* **WHAT YOU NEED TO DO**: Your answer should reproduce every line of the material in which the word "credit" occurs.
━━━━━━━━━━━━━━━━━━━━━━━━━━━━━━
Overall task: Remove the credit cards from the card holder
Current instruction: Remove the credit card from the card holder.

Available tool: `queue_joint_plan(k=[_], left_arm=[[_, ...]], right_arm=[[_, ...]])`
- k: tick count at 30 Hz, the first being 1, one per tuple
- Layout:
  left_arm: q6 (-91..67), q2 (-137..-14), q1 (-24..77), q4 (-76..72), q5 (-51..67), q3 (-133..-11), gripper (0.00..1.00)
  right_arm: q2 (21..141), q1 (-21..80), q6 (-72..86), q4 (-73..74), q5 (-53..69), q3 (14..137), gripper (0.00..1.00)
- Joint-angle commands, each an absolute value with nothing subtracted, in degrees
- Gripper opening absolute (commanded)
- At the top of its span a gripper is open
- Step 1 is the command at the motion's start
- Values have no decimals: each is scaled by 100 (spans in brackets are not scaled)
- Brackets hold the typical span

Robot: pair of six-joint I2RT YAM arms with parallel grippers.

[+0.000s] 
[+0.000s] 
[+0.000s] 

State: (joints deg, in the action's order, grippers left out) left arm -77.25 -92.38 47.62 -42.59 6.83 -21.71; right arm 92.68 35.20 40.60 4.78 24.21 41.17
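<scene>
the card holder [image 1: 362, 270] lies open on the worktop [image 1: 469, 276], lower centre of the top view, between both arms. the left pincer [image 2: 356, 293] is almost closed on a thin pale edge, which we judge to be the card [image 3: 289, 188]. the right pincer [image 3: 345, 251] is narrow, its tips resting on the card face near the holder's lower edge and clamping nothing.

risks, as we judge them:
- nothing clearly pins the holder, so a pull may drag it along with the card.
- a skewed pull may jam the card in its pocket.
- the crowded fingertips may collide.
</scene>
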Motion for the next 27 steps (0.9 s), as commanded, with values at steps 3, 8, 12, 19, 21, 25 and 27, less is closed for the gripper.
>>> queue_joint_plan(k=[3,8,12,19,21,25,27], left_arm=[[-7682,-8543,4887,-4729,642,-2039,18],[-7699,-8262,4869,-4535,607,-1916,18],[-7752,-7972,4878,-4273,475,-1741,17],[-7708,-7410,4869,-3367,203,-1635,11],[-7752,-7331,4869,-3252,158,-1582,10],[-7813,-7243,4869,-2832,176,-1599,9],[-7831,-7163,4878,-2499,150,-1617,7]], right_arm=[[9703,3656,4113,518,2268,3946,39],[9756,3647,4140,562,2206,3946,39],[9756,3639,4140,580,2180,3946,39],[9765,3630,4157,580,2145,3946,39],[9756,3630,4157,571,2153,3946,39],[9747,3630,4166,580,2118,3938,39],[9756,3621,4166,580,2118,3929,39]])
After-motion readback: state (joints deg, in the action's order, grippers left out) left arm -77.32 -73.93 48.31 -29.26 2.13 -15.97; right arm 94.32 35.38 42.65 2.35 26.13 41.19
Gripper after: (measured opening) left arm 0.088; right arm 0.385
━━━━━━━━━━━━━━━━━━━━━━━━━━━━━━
* **YOUR SOLUTION**:
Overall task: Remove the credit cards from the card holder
Current instruction: Remove the credit card from the card holder.

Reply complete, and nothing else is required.